▸ **Work instructions**
Using the data that follows, report how many lines include "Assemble"; output no other text.

▸ **Source material**
BEGIN

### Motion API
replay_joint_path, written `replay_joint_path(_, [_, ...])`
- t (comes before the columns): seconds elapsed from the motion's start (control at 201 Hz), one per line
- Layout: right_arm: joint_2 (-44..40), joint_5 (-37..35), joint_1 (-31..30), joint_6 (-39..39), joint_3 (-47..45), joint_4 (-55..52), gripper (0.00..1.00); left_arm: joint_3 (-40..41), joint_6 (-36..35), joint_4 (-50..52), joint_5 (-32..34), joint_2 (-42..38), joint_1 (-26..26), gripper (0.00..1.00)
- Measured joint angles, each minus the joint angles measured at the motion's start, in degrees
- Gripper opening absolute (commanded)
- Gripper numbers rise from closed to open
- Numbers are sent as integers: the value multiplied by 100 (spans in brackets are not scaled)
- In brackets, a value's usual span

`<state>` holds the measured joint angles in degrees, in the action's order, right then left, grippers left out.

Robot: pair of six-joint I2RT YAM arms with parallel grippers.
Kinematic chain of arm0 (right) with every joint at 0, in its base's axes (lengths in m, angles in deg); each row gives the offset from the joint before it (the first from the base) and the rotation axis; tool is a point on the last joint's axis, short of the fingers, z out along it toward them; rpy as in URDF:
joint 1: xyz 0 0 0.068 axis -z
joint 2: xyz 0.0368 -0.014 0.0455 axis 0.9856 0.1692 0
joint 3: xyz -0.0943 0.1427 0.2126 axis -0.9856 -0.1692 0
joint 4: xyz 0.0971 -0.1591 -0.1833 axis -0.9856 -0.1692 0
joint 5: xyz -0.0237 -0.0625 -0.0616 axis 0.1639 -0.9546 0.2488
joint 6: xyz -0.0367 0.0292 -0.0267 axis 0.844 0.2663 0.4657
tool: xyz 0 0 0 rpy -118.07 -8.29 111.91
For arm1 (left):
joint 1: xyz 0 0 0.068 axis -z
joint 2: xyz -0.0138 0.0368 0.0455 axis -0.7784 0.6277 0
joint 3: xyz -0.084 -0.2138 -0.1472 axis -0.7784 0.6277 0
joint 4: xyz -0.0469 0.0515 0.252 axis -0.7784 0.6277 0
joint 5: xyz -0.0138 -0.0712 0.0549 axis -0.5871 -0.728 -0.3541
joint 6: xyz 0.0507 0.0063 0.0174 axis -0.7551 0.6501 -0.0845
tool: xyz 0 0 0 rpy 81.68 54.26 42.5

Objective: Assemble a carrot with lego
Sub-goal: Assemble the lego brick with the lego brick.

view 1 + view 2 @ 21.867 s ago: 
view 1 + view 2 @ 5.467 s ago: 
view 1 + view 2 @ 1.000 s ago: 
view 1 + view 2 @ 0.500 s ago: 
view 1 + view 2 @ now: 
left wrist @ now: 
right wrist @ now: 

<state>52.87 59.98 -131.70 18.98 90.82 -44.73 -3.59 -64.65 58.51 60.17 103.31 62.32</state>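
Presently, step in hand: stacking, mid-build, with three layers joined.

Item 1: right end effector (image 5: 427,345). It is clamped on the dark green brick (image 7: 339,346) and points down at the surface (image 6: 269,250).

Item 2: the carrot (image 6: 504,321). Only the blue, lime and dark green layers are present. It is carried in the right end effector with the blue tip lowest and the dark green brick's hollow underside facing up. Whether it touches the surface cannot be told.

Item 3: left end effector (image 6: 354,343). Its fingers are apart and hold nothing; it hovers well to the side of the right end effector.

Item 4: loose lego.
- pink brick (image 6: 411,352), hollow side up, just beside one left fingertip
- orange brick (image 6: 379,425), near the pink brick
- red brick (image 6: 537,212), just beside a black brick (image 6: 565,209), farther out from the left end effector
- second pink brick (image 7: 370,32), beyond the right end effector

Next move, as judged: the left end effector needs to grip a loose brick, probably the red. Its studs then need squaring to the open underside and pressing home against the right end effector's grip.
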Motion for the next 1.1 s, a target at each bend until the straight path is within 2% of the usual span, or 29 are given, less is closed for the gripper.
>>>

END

▸ **Written solution**
2